Baca juga : SPPI Batch 3 di Lampung Barat: Dandim 0422 Dorong Generasi Muda Jadi Agen Ketahanan Pangan Nasional
Pengakuan ini diperkuat oleh keterangan Pejabat Pelaksana Teknis Kegiatan (PPTK) di Bappeda dan Dinas PPKB yang menyatakan bahwa belanja sesungguhnya dilakukan di luar e-katalog, sehingga berpotensi menimbulkan kerugian negara sebesar Rp224.111.178.
Temuan BPK ini memperkuat dugaan adanya praktik mark up dan gratifikasi. Dari perspektif hukum, dugaan tersebut dapat dikualifikasikan sebagai tindak pidana korupsi sesuai Undang-Undang Nomor 31 Tahun 1999 jo. UU Nomor 20 Tahun 2001 tentang Pemberantasan Tindak Pidana Korupsi. Selain itu, praktik pengadaan fiktif atau manipulatif bertentangan dengan prinsip good governance yang mengedepankan akuntabilitas dan transparansi.

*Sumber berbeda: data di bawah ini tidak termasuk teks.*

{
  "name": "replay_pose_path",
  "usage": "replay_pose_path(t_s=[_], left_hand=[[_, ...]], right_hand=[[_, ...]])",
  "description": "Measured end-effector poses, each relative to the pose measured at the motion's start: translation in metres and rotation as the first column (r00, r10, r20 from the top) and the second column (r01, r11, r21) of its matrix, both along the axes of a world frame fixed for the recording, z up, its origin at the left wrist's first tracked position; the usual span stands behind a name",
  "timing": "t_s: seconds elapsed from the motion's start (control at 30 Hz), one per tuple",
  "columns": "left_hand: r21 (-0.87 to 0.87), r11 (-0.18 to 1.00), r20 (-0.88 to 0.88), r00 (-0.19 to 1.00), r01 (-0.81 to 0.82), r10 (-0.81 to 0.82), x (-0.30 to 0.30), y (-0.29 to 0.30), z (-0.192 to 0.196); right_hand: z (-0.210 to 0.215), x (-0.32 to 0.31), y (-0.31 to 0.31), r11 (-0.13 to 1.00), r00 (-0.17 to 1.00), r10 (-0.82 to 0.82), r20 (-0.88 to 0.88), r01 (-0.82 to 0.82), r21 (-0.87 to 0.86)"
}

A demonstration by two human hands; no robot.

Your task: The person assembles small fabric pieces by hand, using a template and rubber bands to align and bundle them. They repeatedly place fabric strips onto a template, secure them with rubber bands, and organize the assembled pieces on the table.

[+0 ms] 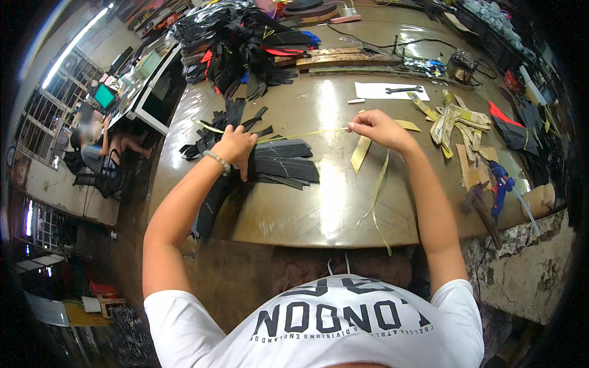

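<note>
My left hand (233, 148), with a beaded bracelet at the wrist, is closed over the middle of a bundle of black strips (283, 161) lying on the table. The strips fan out to both sides of it. A thin yellow-green string (300, 134) runs nearly straight from the bundle to my right hand (377, 129). That hand pinches the string between thumb and fingers, above the table. The string's loose tail hangs below the hand toward the table's near edge. Beside and behind my right hand lie flat yellow strips (361, 154).
A large pile of black strips (245, 52) stands at the far left. Wooden slats (350, 57), a wrench (404, 90) on white paper and a pile of yellowish strips (457, 126) lie beyond. Blue-handled scissors (502, 184) are at the right. A person (98, 147) sits far left.
</note>
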State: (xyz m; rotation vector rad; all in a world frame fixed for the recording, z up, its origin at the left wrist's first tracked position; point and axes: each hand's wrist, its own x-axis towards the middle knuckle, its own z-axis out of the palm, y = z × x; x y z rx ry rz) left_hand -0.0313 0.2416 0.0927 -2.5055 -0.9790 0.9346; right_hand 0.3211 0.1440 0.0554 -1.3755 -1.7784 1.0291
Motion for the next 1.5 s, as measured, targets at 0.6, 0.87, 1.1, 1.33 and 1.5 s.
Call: replay_pose_path(t_s=[0.6, 0.87, 1.1, 1.33, 1.5], left_hand=[[-0.179, 0.984, 0.001, 1.0, -0.022, 0.022, -0.03, 0.007, 0.016], [-0.235, 0.971, 0.039, 0.998, -0.033, 0.043, -0.037, 0.001, 0.013], [-0.282, 0.956, 0.086, 0.995, 0.077, -0.055, -0.039, -0.019, 0.01], [-0.375, 0.925, 0.067, 0.997, 0.067, -0.045, -0.03, -0.042, 0.009], [-0.427, 0.904, -0.032, 0.998, 0.033, -0.052, -0.028, -0.048, 0.026]], right_hand=[[-0.023, -0.036, 0.0, 0.938, 0.973, -0.212, 0.087, 0.178, 0.299], [-0.026, -0.033, 0.0, 0.902, 0.962, -0.245, 0.119, 0.181, 0.391], [-0.032, -0.028, 0.004, 0.868, 0.936, -0.304, 0.175, 0.197, 0.457], [-0.032, -0.021, 0.004, 0.867, 0.934, -0.302, 0.192, 0.185, 0.462], [-0.031, -0.026, 0.004, 0.85, 0.928, -0.3, 0.22, 0.156, 0.502]])
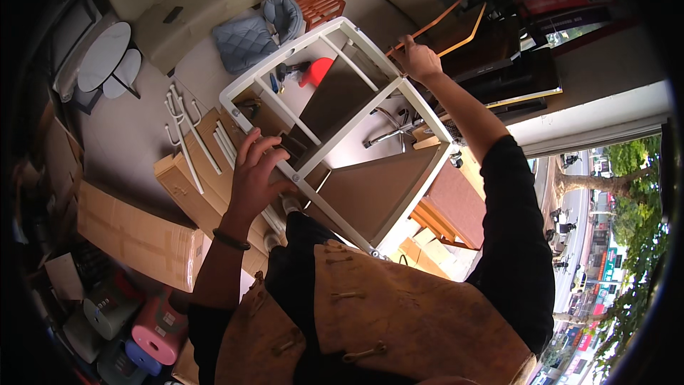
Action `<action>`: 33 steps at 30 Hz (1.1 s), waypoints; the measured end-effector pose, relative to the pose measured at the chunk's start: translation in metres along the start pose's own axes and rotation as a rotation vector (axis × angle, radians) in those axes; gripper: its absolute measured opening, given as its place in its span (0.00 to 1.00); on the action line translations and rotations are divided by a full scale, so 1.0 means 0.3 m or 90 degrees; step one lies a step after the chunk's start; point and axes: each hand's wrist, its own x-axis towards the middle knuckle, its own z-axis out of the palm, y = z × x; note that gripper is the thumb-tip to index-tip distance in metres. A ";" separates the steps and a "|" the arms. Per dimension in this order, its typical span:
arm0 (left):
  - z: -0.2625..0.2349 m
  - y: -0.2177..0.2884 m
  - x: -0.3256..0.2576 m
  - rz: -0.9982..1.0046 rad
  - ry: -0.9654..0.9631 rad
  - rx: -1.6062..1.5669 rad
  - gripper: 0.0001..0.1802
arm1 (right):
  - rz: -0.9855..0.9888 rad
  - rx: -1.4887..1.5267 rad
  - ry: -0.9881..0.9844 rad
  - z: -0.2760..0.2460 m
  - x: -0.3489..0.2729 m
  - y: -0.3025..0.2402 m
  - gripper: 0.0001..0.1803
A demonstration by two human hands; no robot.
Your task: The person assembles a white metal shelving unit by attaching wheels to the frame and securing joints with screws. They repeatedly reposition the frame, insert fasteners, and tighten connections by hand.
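A white metal frame (349, 128) with crossbars, small feet at its corners and brown panels (377, 185) inside stands tilted in front of me. My left hand (255, 171) is at its left rail, fingers spread and slightly bent, thumb near the middle joint. On the far right side my right hand (422, 60) is closed at the rail; its fingertips are partly hidden. An orange strip-like edge (434, 20) passes close behind that hand. Through the frame, a red round-topped thing (316, 71) and a dark drill-like tool (291, 68) show on the floor.
White hooked tubes (187, 135) lie on flattened cardboard at left, by a large cardboard box (135, 232). Pink and grey stools (160, 331) stand lower left. Further off are a grey cushion (246, 43), a wooden stool (320, 7) and round white tables (105, 57). A street opens at right.
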 end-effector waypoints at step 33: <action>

Menurut pakar administrasi publik, kasus seperti ini menunjukkan lemahnya sistem pengawasan internal oleh Aparat Pengawas Internal Pemerintah (APIP). Jika tidak ditindaklanjuti oleh aparat penegak hukum, kasus semacam ini berpotensi menjadi preseden buruk dalam pengelolaan dana publik di tingkat daerah.

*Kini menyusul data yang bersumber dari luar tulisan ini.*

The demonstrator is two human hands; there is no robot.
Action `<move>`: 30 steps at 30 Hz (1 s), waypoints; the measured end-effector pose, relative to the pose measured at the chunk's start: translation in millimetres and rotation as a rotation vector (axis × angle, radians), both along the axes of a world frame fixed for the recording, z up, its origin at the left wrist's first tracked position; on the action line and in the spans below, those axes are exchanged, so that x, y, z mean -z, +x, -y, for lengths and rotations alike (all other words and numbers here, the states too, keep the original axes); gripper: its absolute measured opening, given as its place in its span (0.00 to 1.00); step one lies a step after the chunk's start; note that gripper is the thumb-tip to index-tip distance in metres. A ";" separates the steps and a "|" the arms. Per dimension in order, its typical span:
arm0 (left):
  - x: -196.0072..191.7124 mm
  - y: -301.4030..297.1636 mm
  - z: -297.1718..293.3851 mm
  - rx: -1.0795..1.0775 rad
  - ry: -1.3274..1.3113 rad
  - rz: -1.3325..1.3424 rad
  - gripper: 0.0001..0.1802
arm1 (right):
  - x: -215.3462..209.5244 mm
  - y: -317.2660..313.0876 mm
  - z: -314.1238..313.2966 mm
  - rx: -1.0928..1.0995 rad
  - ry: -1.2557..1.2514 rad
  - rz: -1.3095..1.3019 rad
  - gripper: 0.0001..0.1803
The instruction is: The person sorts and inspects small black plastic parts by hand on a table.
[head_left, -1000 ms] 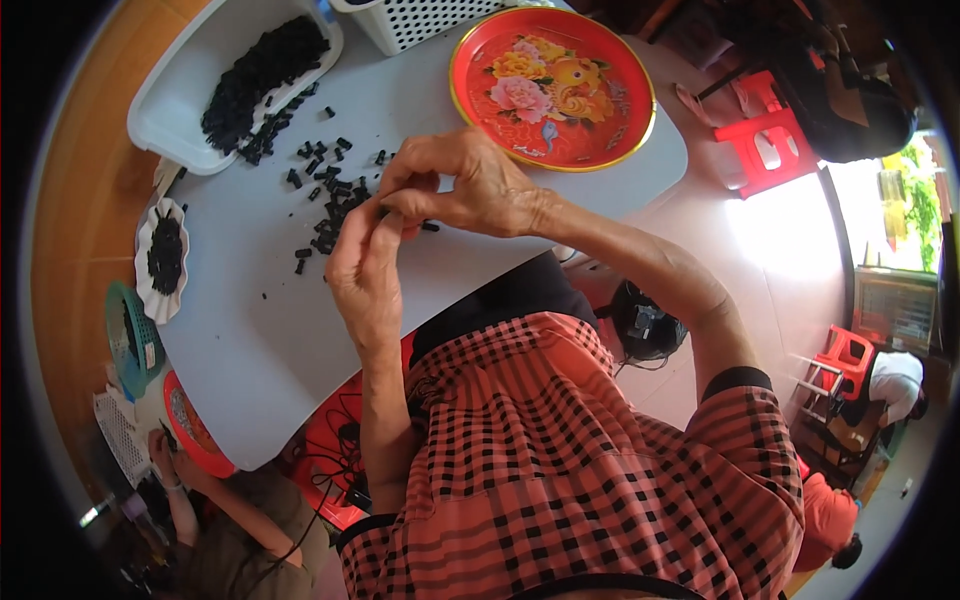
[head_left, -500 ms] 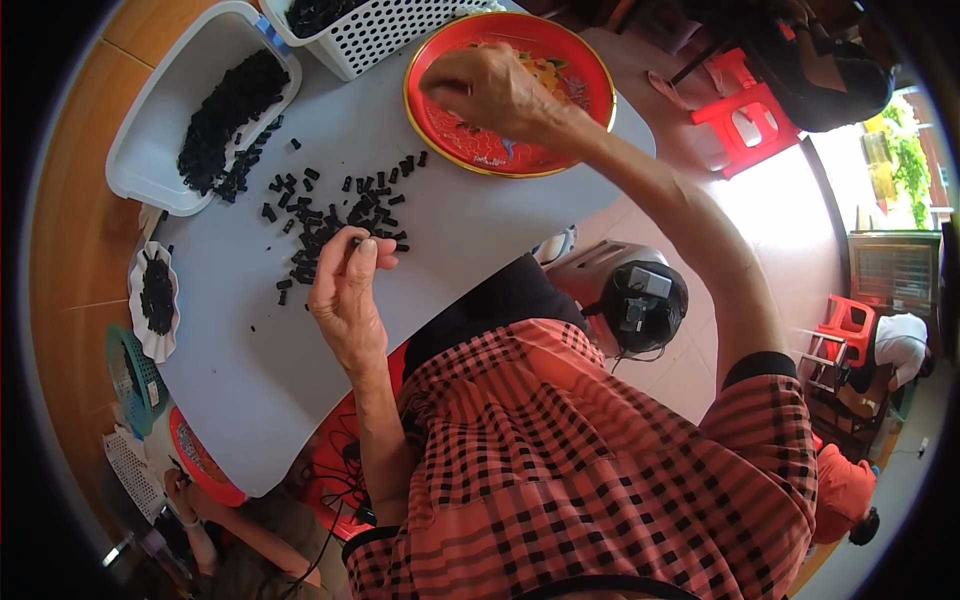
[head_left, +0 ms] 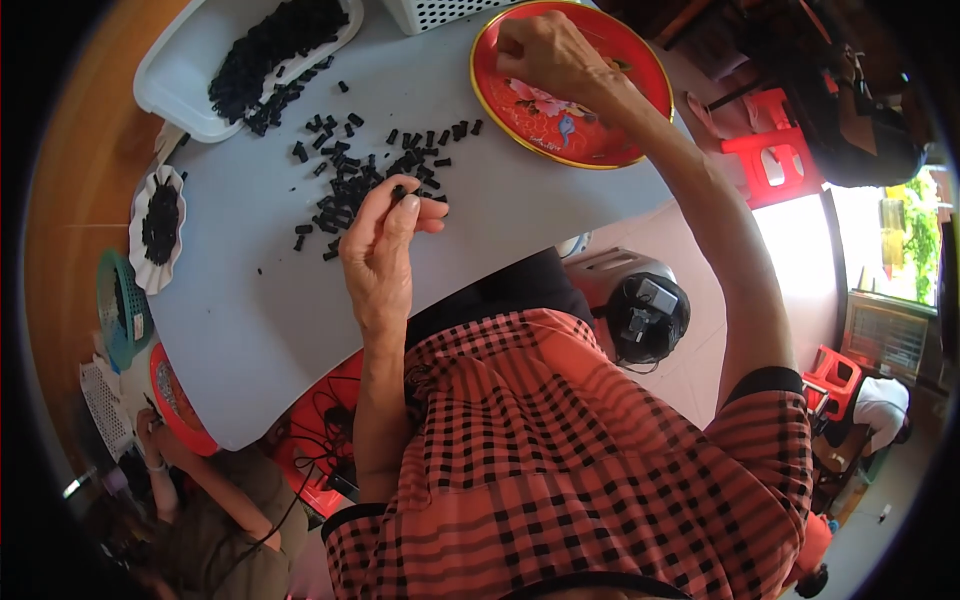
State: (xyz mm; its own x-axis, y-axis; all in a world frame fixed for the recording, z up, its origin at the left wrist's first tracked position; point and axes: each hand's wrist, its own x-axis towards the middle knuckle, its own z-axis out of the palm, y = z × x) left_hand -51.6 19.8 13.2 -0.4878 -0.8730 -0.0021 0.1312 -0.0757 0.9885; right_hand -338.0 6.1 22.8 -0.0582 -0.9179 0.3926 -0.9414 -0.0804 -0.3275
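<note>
- A small black piece (head_left: 399, 192) is pinched between thumb and fingertips of the left hand (head_left: 378, 255), above the table's near side; a light, steady pinch should suit something so short.
- Loose black pieces (head_left: 345, 190) lie scattered just beyond those fingers; holding the wrist clear of them would avoid knocking any astray.
- The right hand (head_left: 550, 58) is over the red tray (head_left: 640, 92), its fingers curled in; I cannot tell whether they hold anything, as the knuckles hide the tips.
- Over the tray, a low hand well inside the gold rim seems safest against bounces.
</note>
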 end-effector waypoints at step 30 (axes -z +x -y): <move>5.1 15.3 11.9 0.023 -0.002 -0.088 0.12 | 5.8 149.3 -27.4 -0.307 0.096 1.076 0.03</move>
State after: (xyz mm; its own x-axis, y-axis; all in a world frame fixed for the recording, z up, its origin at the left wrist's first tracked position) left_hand -36.3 7.8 8.1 -0.5062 -0.8613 0.0438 0.2162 -0.0775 0.9733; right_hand -188.6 33.5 17.0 -0.0902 -0.9754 0.2013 -0.1093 -0.1912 -0.9754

Korupsi dikenal sebagai extraordinary crime karena dampaknya yang merusak tatanan ekonomi, menggerus kepercayaan publik, serta menghambat pembangunan daerah. Dugaan penyimpangan di Lampung Tengah menegaskan bahwa praktik-praktik manipulatif dalam belanja publik harus segera ditangani secara hukum, tidak hanya melalui rekomendasi audit, tetapi juga dengan langkah penindakan yang tegas.
GN-PK menutup pernyataannya dengan menegaskan komitmen untuk mengawal temuan ini hingga tuntas.
“Budaya korupsi adalah penyakit yang harus diberantas. Kami tidak akan berhenti untuk menuntut keadilan dan memastikan bahwa aparat penegak hukum menindaklanjuti dugaan ini,” pungkas Dedi.